81

I have a scanned course and it has two pages, consecutive are showing as one page, how can I automatically split all the pages in one pass. Usually this is done by cropping odd and even pages and then merge them back together but this could take very much?

How can I split pages on scanned PDF in a single pass?

Eduard Florinescu
  • 2,946
  • 7
  • 34
  • 45

6 Answers6

55

There's an excellent, free and open source tool called Briss. It is very simple, user friendly and effective. It works on multiple operating systems through Java.

Load your PDF into the app. The app will group similar pages together and lay them on top of each other. Draw rectangles on top of your pages so that they cover what you want included. It will look like this:

enter image description here

Even if your PDF has multiple categories of layout within a single document, Briss will handle it. For example, let's say some parts are in portrait and others in landscape. Briss will group them into different categories and let you draw different rectangles on them, and then process it all in a single pass, into a single document. Briss is very good at deciding which pages should be grouped together. It typically takes me less then a minute of manual work to get Briss started. Thus, a document of hundreds or even thousands of pages can be done in a couple of minutes thanks to this brilliant program.

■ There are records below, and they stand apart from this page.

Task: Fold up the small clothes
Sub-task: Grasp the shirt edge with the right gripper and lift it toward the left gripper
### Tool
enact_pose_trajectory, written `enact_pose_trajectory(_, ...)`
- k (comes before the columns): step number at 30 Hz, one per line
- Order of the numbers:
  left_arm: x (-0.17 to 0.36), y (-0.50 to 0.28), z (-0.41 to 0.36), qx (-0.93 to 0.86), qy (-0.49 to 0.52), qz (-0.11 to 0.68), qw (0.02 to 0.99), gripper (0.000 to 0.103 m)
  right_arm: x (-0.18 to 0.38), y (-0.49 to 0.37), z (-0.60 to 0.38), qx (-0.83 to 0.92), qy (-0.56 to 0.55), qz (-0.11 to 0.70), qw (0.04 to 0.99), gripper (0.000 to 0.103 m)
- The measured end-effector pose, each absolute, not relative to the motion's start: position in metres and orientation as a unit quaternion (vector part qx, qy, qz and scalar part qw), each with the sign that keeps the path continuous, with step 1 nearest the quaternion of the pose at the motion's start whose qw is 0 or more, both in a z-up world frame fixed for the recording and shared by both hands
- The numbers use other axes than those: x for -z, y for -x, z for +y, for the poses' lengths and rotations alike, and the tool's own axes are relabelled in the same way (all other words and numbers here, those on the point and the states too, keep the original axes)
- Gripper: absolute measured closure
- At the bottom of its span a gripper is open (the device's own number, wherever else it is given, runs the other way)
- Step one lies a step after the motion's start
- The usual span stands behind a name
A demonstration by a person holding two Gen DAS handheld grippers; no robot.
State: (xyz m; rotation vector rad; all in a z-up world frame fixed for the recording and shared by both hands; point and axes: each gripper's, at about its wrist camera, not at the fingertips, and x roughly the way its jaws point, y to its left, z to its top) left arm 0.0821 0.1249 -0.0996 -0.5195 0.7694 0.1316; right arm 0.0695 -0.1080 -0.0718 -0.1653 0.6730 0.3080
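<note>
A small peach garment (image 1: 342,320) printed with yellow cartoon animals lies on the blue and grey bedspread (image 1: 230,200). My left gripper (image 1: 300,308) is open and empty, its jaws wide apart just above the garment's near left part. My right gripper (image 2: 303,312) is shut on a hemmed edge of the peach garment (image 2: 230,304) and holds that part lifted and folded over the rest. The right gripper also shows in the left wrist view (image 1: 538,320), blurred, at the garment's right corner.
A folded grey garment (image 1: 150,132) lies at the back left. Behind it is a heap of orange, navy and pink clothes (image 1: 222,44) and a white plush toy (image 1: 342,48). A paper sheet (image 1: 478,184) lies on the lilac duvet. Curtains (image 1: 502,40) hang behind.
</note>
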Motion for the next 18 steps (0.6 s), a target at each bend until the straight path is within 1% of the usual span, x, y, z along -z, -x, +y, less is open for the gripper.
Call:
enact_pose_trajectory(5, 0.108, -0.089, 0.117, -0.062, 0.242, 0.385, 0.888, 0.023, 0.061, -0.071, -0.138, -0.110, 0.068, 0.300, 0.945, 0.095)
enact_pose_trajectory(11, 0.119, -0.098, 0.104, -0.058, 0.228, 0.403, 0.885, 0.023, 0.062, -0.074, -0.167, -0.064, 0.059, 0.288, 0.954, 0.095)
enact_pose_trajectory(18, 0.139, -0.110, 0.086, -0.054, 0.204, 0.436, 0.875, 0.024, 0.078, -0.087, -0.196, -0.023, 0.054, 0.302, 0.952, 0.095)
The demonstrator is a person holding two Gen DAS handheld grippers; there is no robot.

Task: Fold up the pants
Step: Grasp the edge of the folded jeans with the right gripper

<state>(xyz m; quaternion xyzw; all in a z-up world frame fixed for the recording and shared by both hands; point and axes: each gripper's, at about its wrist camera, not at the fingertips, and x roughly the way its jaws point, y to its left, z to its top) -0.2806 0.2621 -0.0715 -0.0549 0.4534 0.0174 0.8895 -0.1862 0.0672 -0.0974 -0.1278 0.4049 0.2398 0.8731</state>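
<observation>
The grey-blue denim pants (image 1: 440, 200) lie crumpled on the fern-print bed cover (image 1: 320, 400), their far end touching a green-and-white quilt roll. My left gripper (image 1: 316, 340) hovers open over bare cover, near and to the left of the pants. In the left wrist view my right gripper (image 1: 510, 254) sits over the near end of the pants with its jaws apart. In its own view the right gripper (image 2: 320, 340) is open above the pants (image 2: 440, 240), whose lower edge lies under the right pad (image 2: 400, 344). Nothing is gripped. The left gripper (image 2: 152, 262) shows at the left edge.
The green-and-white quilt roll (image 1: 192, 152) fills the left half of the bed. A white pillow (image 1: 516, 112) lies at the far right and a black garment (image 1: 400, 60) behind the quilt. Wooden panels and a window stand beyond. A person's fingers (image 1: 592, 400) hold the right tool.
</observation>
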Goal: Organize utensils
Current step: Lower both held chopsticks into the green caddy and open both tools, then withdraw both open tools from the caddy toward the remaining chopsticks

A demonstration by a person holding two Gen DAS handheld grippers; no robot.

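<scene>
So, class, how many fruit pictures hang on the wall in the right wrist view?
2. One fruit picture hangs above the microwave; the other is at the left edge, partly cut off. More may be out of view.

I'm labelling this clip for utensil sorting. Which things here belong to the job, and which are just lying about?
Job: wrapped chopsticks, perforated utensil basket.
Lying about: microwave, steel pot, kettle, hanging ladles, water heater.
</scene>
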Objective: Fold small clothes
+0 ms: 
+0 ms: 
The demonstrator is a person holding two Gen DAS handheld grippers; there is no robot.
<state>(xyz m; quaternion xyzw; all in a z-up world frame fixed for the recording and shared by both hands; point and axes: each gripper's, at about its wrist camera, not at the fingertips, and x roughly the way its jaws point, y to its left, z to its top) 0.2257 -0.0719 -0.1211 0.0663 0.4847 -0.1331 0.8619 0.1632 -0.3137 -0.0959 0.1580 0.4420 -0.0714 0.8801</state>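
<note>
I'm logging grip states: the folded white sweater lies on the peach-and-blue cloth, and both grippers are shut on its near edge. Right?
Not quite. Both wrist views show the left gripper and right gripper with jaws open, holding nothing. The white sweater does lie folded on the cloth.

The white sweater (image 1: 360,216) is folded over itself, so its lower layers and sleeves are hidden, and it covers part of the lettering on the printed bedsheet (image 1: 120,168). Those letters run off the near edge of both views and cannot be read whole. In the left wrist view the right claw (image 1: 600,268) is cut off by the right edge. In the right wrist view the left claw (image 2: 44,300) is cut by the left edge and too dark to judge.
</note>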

When it looks good, select Action, then Crop PDF.

Truly a very neat tool.

Note: I realize this answer reads like I'm a Briss developer or something, but I'm really not. I just love the tool.

Fiksdal
  • 815
  • 1
  • 12
  • 18
50

You could use MuPDF's mutool:

mutool poster -x 2 in.pdf out.pdf
DG'
  • 739
  • 6
  • 5
  • 2
    DUDE! This is the best answer hands-down. It was instantaneous to split a document with 24 two-page spreads into 48 pages perfectly! – jfacemyer Aug 15 '20 at 12:43
  • 2
    Good answer, simple, fast and quality. One comment: my scan results had pages one at right, one at left. The command to split with a vertical cut has been mutool poster -y 2 in.pdf out.pdf – pasaba por aqui Nov 22 '20 at 11:49
  • I used the same thing but split pages horizontally with `mutool poster yx 2 in.pdf out.pdf`. Very useful tool. – Joe Sadoski Aug 29 '21 at 18:38
  • I've installed like 10+ different dependencies and the `make` output still ask me for more C dependencies that I cannot find... would make the project more popular if you publish a binary version in the download page, I just want to split a document, not a contributor of the project. – Mariano Ruiz Jul 15 '22 at 12:45
  • 1
    @MarianoRuiz - Might it be possible that you mistook me for maintainer of `mupdf`, who I am not? Anyway, there are precompiled binaries for many operating systems, just check your package manager, e.g. `sudo apt-get install mupdf-tools` on ubuntu or `brew install mupdf-tools` on macOS – DG' Jul 15 '22 at 20:31
  • 1
    Wow, that thing is fast. I was at first thinking that failed since it was about instantaneous on a 300MB PDF. Nope, it worked perfectly. – Michael Buckley Sep 06 '22 at 14:18
  • Excellent. Just, too bad the right page comes before the left one with this method (Japanese reading) – brahmin Sep 19 '22 at 21:42
  • @brahmin -- You could use the `shuffle` operation of [`pdftk`](https://gitlab.com/pdftk-java/pdftk) for that – DG' Mar 03 '23 at 07:43
35

After looking on some internet answers (it is a question often asked ) I discovered that this can be done easily using the Poster option from the Print menu.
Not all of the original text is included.